After identifying the informational networks at the group level, we returned to the level of the individual participant. We computed the average representational DM for each informational network separately for each participant. The informational network DMs for each participant were then correlated with a mechanical category information model DM, as well as a visual similarity model DM as a control analysis. The mechanical category DM was generated using the pairwise similarity ratings of a mechanical engineering expert, and delineated three discrete categories of mechanical structures into which the stimulus set could be divided: cantilevers, trusses, and vertical loads. The visual similarity model DM for the stimulus items was generated using the HMAX forward-encoding model of primary visual cortex. Finally, we computed a summary statistic for the mechanical and visual correlation results at the group level using one-sample t tests against zero.
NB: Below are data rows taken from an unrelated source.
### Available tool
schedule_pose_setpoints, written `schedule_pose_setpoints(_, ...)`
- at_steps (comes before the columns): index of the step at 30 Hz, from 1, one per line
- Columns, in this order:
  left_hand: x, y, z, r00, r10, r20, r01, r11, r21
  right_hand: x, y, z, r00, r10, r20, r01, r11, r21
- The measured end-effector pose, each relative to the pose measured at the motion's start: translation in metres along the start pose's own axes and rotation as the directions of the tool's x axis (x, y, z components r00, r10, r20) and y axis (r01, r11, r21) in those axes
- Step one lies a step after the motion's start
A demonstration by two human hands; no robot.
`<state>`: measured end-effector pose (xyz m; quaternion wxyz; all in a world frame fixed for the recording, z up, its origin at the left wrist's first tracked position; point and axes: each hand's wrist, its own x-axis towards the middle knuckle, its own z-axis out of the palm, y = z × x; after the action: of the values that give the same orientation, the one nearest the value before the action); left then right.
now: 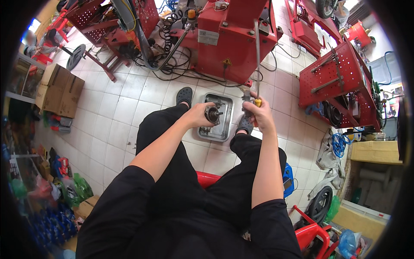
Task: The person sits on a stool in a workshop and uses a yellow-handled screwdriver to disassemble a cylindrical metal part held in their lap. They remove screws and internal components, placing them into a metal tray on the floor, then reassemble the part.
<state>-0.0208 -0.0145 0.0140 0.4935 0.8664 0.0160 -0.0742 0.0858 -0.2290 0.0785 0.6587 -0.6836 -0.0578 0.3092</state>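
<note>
My left hand is closed around a dark round metal part with a flange and a short shaft pointing right. It is held over the left side of a shallow metal tray on the floor, between my feet. Inside the tray lie several small dark metal pieces. To the right of the tray, my right hand grips what looks like a long screwdriver, its handle yellow and orange, its thin shank rising away from me. A grey metal piece shows at the same hand's fingers; how it is held is unclear.
A large red machine stands ahead, with black cables and hoses on the tiles. Red perforated stands are at the far left and right. A cardboard box sits left. Red seat edges and a blue object are near my legs.
</note>
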Motion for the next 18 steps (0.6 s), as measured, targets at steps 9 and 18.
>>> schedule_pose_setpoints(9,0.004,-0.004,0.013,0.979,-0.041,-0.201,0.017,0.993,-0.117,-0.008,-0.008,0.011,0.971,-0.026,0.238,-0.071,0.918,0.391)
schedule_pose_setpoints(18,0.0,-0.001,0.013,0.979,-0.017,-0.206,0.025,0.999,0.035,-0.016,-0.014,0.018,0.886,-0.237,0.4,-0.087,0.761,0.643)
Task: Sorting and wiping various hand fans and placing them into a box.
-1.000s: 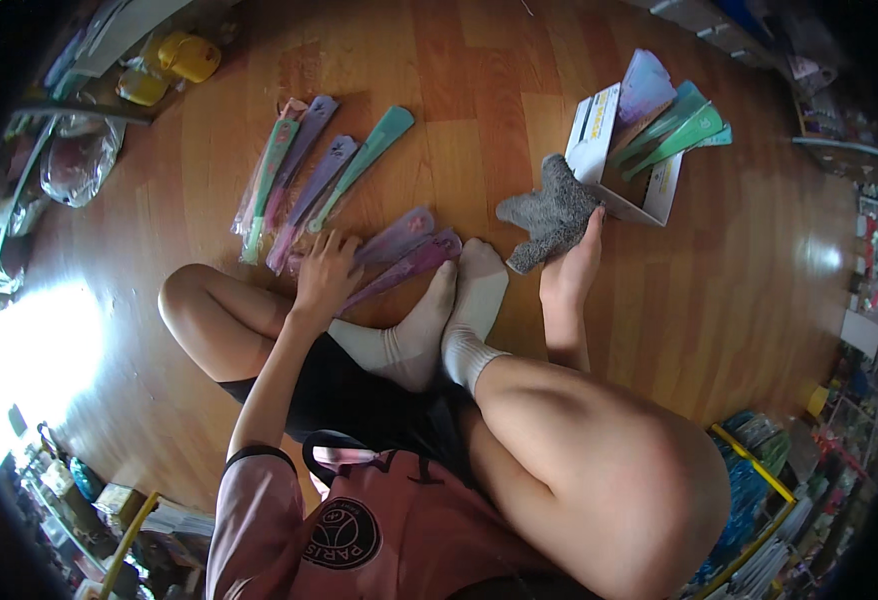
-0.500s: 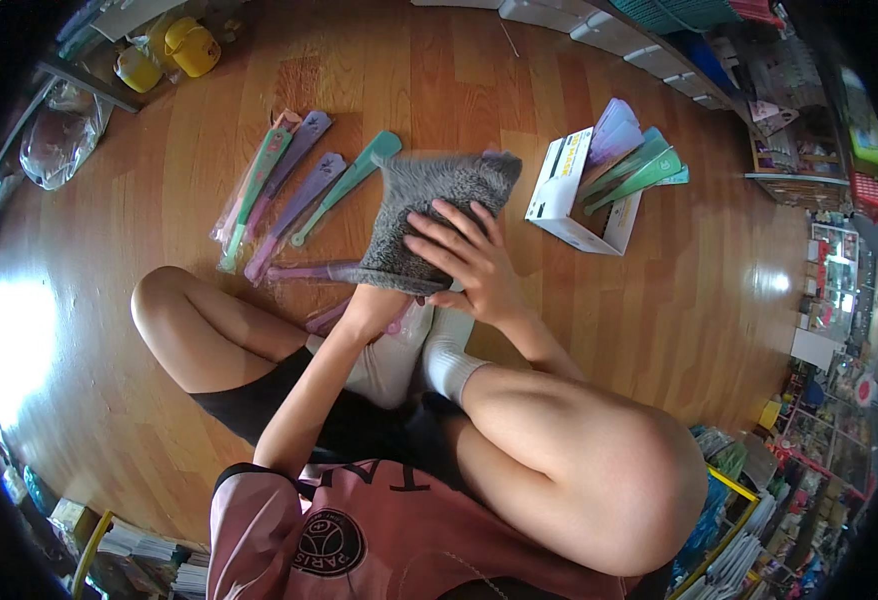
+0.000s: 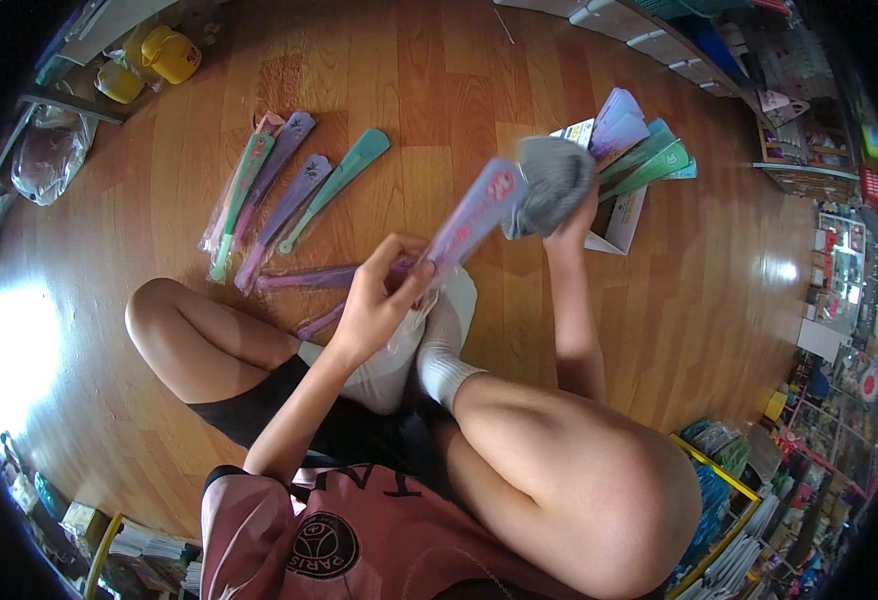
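Head view, looking down at a person seated on a wooden floor (image 3: 679, 330). The left hand (image 3: 381, 298) now holds up a lilac folded fan (image 3: 474, 215) with a red pattern, its lower end pinched between thumb and curled fingers; the fan slants up and right above the feet. Half a second ago both hands were on the grey cloth (image 3: 551, 190), spread out over the feet; now it is bunched in the right hand (image 3: 575, 218), farther right, in front of the white box (image 3: 631, 222). The right fingers are wrapped around the cloth, mostly hidden behind it. The box stands toward the floor's far right corner, with lilac and green fans (image 3: 654, 160) sticking out past its edge.

On the floor left of centre lie more fans, among them a teal fan (image 3: 337, 188) and a green fan (image 3: 244, 205), some in clear wrapping. Yellow containers (image 3: 171, 55) sit at the floor's far left corner, white drawers (image 3: 662, 45) line the far edge, crowded shelves (image 3: 839, 270) the right edge, and bright glare marks the left.
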`<state>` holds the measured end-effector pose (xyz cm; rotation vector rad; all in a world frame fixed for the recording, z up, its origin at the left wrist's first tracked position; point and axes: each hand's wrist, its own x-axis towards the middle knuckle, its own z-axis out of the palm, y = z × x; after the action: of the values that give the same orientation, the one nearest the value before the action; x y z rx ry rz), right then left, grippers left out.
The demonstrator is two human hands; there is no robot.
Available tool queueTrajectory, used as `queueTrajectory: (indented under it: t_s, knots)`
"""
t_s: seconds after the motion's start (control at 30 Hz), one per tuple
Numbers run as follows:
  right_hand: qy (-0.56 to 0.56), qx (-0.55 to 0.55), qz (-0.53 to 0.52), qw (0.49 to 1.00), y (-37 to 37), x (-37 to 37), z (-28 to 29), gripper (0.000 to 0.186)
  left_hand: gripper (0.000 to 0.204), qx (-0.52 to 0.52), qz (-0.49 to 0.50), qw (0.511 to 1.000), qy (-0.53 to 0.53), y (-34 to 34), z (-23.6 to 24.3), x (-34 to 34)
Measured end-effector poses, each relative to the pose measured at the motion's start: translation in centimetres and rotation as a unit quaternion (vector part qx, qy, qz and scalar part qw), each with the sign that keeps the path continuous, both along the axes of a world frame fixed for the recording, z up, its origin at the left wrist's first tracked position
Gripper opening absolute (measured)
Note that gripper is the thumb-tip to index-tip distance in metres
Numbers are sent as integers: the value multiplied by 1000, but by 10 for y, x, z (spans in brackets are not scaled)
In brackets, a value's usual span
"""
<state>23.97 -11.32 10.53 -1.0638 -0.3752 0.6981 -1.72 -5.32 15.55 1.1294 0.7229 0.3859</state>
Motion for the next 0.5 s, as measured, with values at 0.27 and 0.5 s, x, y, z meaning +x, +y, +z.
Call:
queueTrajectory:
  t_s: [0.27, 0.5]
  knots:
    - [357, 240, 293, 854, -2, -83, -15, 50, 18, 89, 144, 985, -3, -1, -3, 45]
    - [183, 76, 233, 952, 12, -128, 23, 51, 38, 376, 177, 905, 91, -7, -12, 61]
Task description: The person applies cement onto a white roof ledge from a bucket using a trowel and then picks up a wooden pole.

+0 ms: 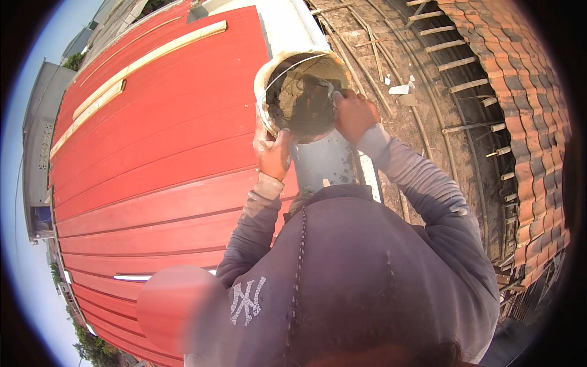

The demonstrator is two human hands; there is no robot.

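Note:
I hold a cream bucket [268,73] tilted in front of me, with grey wet mortar-like material [296,107] inside and a thin wire handle across its top. My left hand [273,150] is closed on the lower left of the bucket's rim. My right hand [358,116] is closed at the right of the rim, its thumb by a small grey piece inside that I cannot make out clearly. Below the bucket runs a pale, spotted ledge [324,164], partly hidden by my dark sleeves and top.
A red metal roof [153,122] with pale planks [165,46] spreads to my left. To my right, lower down, lie dirt, long poles and white scraps [398,89], beside an orange tiled roof [526,122] with exposed rafters. A white surface [290,21] continues beyond the bucket.

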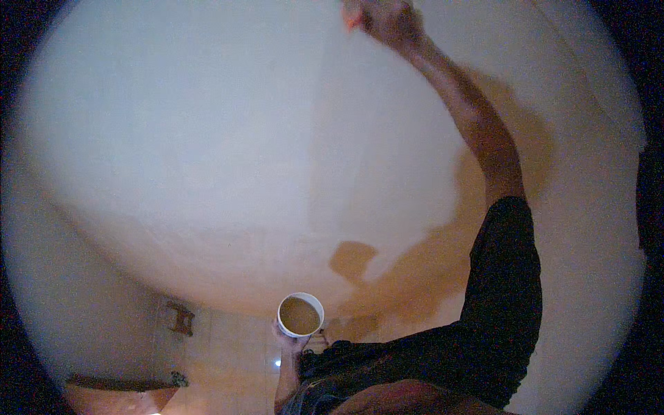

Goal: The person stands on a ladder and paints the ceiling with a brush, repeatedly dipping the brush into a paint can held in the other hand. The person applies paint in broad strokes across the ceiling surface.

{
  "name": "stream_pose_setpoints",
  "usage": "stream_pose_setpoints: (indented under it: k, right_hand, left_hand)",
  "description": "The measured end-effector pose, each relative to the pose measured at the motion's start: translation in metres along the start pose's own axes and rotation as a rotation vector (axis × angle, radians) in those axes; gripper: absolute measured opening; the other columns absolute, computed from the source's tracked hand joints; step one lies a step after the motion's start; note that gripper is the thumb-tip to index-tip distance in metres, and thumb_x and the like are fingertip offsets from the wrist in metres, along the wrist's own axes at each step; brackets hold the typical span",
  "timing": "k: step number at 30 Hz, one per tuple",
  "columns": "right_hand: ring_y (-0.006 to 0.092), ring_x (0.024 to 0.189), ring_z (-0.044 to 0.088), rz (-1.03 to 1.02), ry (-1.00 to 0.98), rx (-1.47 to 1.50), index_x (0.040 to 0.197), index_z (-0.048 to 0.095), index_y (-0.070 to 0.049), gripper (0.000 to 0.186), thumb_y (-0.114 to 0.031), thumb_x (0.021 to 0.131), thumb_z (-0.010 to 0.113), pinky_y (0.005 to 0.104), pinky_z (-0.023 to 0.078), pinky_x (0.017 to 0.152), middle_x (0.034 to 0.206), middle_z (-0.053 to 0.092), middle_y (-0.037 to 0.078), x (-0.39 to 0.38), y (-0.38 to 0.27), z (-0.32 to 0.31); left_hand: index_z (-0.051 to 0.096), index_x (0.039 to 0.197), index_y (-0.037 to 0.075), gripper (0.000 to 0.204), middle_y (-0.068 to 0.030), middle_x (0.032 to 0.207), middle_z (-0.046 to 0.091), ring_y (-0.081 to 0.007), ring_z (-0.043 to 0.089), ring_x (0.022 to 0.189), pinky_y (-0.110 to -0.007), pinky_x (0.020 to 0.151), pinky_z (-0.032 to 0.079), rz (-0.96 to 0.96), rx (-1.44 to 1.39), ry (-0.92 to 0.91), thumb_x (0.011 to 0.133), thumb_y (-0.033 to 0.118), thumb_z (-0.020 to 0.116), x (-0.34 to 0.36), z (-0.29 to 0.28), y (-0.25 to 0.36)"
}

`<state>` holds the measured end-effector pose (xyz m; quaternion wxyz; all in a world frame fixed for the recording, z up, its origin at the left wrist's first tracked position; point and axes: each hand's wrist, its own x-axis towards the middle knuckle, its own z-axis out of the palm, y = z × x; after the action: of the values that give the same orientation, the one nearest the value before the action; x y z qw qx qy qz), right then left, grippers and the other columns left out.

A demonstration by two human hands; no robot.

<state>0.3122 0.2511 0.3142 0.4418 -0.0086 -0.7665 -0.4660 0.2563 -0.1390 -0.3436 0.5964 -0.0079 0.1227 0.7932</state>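
Observation:
My left hand (pixel 287 337) is low in the middle, closed around a white tub (pixel 321 312) from below and the side. A tan-brown liquid (pixel 299 316) fills much of the tub, which is held with its round mouth up. High at the upper edge, my right hand (pixel 393 24) is stretched out in front of a pale wall (pixel 207 124). Its fingers are curled and blurred. Something reddish-orange (pixel 353 16) shows at the fingers, but its kind is not clear, and the frame's top edge cuts off the rest.
The shadow (pixel 429 263) of my arm and the tub falls on the wall. A small brown wooden piece (pixel 181 318) stands on the tiled floor (pixel 221 353) at the lower left, near a side wall (pixel 97 277). A curved brown object (pixel 121 398) lies at the bottom left.

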Motion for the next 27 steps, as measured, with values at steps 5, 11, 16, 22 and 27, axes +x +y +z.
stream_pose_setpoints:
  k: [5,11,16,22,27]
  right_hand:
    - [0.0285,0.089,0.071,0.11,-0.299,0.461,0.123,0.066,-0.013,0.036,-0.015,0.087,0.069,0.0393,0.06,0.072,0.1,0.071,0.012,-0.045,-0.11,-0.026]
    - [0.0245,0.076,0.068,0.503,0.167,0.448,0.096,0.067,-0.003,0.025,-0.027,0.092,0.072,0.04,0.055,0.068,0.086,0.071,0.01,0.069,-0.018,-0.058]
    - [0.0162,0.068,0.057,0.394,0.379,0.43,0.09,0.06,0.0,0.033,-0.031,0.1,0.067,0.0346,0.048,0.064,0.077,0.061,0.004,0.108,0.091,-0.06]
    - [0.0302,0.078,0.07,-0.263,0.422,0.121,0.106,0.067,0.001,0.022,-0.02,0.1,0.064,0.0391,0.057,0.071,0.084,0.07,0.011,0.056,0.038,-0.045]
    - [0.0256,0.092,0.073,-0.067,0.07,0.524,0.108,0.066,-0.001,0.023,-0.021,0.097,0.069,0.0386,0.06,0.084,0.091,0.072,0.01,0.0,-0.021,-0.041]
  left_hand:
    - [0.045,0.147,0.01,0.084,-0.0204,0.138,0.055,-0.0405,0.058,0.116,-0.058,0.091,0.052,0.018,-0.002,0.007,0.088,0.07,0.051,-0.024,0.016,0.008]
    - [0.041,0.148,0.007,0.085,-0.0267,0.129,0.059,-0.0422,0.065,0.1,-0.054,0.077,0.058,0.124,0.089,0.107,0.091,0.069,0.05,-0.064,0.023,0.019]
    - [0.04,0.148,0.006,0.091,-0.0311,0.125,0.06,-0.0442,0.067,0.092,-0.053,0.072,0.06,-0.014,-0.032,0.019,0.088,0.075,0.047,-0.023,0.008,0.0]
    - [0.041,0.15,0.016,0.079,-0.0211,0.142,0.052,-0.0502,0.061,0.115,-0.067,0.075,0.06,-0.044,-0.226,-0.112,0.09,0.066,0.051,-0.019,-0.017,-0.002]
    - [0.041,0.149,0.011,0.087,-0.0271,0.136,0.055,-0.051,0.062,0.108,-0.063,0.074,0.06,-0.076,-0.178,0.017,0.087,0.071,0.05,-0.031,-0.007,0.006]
Figure 3 shows the cortical surface maps for mechanical category representations and the visual similarity representations for each group. Engineering students as a group showed a significant peak correlation with the mechanical category representation model in a bilateral anterior vOT informational network (t(15) = 2.27, p = 0.038), with a nonsignificant secondary peak in an M1 informational network (t(15) = 1.93, p = 0.073). Novices as a group showed a nonsignificant mechanical category representation peak in a right anterior vOT informational network (t(14) = 2.06, p = 0.058). Peak mechanical category representations for both groups came from group-specific distinct regions: the peak bilateral vOT and left M1 informational networks for engineering students came from areas with high representational convergence only among engineering students, suggesting that convergence among engineering students’ representations in those brain regions reflects a convergence upon mechanical representations. Figure 4 shows the peak informational networks for mechanical category information and visual information along the informational gradients shown in Fig. 3, identifying the distinct and overlapping regions from Fig. 2 to which those peak regions belonged. The peak right vOT informational network for novices came from an area with high representational convergence only among novices. Additionally, engineering students showed a gradient of increasing mechanical category information moving from posterior-to-anterior in the ventral stream in the direction of the vOT mechanical representational peak, as well as a similar gradient in the dorsal stream in the direction of M1. Novices showed a similar posterior-to-anterior gradient of increasing mechanical category representation along the ventral stream toward the nonsignificant mechanical representational peak in right vOT.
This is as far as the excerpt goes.